### Problem details
Print the lines below exactly as written, with none missing.

________________________________________

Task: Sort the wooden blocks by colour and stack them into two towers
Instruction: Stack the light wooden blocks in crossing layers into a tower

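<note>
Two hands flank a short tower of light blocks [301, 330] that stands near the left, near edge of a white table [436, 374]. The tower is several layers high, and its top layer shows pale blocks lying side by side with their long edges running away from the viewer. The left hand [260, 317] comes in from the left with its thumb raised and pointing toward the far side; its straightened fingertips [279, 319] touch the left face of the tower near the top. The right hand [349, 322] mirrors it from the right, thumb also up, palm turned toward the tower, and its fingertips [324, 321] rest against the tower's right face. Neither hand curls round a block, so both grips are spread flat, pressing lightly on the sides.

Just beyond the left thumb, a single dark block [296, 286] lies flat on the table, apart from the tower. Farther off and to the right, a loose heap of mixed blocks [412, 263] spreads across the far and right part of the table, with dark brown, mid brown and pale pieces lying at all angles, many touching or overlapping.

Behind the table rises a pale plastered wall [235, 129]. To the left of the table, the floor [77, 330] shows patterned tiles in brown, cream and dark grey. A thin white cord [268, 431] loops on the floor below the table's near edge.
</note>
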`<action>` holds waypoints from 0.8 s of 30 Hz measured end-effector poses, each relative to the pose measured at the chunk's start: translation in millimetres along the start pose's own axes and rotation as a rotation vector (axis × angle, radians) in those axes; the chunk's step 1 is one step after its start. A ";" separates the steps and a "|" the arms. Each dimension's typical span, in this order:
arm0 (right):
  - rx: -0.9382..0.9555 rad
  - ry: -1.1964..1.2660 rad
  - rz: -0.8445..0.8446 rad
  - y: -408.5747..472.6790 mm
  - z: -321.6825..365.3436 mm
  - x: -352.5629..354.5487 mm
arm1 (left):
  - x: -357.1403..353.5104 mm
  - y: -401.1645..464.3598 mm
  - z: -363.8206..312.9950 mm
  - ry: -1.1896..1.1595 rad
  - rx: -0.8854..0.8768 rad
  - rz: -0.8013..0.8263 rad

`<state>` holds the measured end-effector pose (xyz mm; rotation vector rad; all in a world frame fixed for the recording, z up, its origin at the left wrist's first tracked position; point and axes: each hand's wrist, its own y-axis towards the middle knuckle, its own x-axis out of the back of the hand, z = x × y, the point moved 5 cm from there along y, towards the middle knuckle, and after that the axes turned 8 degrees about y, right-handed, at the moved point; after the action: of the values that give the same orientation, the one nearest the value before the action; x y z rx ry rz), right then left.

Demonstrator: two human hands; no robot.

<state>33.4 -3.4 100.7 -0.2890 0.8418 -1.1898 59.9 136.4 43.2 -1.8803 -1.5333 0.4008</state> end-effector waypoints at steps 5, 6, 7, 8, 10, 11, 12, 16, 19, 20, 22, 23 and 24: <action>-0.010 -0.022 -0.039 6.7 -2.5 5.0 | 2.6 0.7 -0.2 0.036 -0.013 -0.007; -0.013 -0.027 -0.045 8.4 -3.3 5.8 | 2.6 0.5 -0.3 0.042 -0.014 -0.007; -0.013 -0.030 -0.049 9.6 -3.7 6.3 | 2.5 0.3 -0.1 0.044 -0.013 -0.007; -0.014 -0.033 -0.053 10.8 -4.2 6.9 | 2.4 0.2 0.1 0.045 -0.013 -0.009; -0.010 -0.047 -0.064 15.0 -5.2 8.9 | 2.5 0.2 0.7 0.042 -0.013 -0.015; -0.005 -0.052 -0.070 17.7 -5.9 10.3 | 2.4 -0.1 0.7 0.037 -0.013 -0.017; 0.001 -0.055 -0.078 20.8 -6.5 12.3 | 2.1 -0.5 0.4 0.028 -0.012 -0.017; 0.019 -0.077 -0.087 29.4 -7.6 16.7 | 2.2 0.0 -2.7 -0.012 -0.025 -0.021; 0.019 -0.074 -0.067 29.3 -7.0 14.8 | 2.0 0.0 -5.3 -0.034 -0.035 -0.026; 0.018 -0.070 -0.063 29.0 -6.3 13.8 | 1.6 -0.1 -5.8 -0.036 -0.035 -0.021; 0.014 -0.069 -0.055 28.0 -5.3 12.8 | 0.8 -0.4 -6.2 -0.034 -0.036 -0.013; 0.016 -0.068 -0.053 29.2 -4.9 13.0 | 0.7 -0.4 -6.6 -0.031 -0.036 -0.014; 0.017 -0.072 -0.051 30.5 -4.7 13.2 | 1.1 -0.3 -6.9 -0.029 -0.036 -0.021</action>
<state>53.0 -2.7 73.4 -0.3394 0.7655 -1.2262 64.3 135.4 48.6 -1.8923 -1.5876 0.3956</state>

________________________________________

### Task answer
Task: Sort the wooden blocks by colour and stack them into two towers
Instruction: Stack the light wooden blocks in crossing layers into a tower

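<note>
Two hands flank a short tower of light blocks [301, 330] that stands near the left, near edge of a white table [436, 374]. The tower is several layers high, and its top layer shows pale blocks lying side by side with their long edges running away from the viewer. The left hand [260, 317] comes in from the left with its thumb raised and pointing toward the far side; its straightened fingertips [279, 319] touch the left face of the tower near the top. The right hand [349, 322] mirrors it from the right, thumb also up, palm turned toward the tower, and its fingertips [324, 321] rest against the tower's right face. Neither hand curls round a block, so both grips are spread flat, pressing lightly on the sides.

Just beyond the left thumb, a single dark block [296, 286] lies flat on the table, apart from the tower. Farther off and to the right, a loose heap of mixed blocks [412, 263] spreads across the far and right part of the table, with dark brown, mid brown and pale pieces lying at all angles, many touching or overlapping.

Behind the table rises a pale plastered wall [235, 129]. To the left of the table, the floor [77, 330] shows patterned tiles in brown, cream and dark grey. A thin white cord [268, 431] loops on the floor below the table's near edge.
</note>
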`<action>` holds waypoints from 0.8 s of 30 Hz measured end-effector poses, each relative to the pose measured at the chunk's start: translation in millimetres along the start pose's own axes and rotation as a rotation vector (axis × angle, radians) in those axes; the chunk's step 1 is one step after its start. A ";" separates the steps and a "|" the arms. Each dimension's typical span, in this order:
arm0 (right):
  - rx: -0.9382..0.9555 rad
  - ry: -1.1964..1.2660 rad
  - rz: -0.8445..0.8446 rad
  - y: -408.5747..472.6790 mm
  - z: -321.6825..365.3436 mm
  - x: -352.5629..354.5487 mm
arm1 (left):
  - x: -357.1403..353.5104 mm
  - y: -401.1645..464.3598 mm
  - z: -363.8206..312.9950 mm
  - ry: -1.1896..1.1595 rad
  - rx: -0.8854..0.8768 rad
  - rz: -0.8013..0.8263 rad

`<state>` holds the measured end-effector pose (xyz mm; rotation vector rad; all in a world frame fixed for the recording, z up, its origin at the left wrist's first tracked position; point and axes: each hand's wrist, its own y-axis towards the middle knuckle, its own x-axis out of the back of the hand, z = x × y, the point moved 5 cm from there along y, towards the middle knuckle, and after that the axes turned 8 degrees about y, right-handed, at the moved point; after the action: of the values that give the same orientation, the one nearest the value before the action; x y z rx ry rz), right then left.

Demonstrator: two human hands; no robot.

<state>33.4 -3.4 100.7 -0.2890 0.8418 -1.1898 59.9 136.4 43.2 -1.8803 -1.5333 0.4008</state> end-effector waypoints at steps 5, 6, 7, 8, 10, 11, 12, 16, 19, 20, 22, 23 and 24: <action>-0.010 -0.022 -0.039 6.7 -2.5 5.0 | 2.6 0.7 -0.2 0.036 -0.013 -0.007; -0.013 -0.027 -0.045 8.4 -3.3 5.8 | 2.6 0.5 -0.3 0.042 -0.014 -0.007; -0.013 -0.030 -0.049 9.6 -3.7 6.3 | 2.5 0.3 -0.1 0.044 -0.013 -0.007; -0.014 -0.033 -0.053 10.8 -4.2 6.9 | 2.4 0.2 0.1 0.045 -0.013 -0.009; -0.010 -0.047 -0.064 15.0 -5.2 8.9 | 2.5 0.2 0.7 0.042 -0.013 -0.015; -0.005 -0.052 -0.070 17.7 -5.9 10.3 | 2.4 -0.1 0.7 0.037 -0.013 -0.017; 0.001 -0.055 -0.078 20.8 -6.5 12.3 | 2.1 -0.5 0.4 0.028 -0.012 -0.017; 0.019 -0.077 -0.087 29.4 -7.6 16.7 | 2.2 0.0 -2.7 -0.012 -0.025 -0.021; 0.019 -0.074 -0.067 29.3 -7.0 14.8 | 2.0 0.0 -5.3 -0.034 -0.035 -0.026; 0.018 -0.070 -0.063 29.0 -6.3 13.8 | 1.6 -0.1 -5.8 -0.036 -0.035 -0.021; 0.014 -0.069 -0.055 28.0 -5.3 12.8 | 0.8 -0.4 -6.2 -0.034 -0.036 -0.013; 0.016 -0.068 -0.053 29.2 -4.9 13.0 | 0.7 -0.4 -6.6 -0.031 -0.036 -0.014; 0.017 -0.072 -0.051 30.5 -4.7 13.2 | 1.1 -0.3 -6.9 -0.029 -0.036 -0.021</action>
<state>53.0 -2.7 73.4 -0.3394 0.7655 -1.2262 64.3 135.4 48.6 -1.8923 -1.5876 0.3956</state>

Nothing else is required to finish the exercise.